Task prompt:
Could you output the whole listing exactly as it stands, minus any images?

....

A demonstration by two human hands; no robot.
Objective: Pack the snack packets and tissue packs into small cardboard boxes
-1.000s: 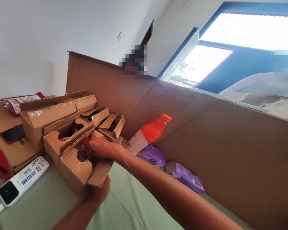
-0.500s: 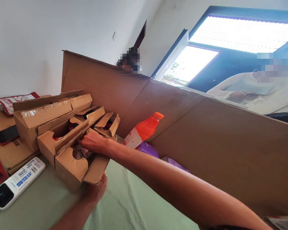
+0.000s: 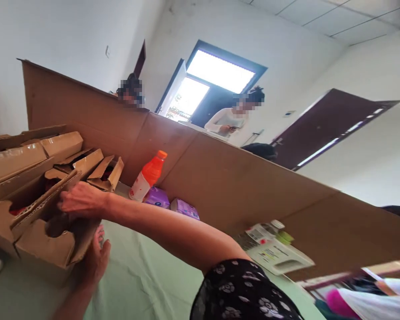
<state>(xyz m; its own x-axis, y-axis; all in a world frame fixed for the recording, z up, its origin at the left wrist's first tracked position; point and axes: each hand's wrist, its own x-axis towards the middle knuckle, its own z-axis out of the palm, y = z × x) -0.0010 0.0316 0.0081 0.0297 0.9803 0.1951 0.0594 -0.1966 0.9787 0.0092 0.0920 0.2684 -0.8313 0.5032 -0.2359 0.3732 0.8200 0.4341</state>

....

Response:
A demonstration by two human hands; no robot.
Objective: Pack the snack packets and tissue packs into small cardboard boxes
-1.000s: 
-0.500s: 
+0.000s: 
<state>(xyz m; its own x-axis, y-axis; all in a world frame fixed for the recording, z up, its origin at the left wrist's first tracked position; point and axes: each hand's wrist, its own x-axis towards the middle knuckle, its own z-axis out of the palm, y = z × x) -0.0010 0.0316 0.0081 0.0297 0.9803 0.1951 0.0594 -0.1966 0.9787 0.0092 0.0920 0.2684 -0.8313 0.5032 -0.2359 0.3732 0.8200 0.4341</state>

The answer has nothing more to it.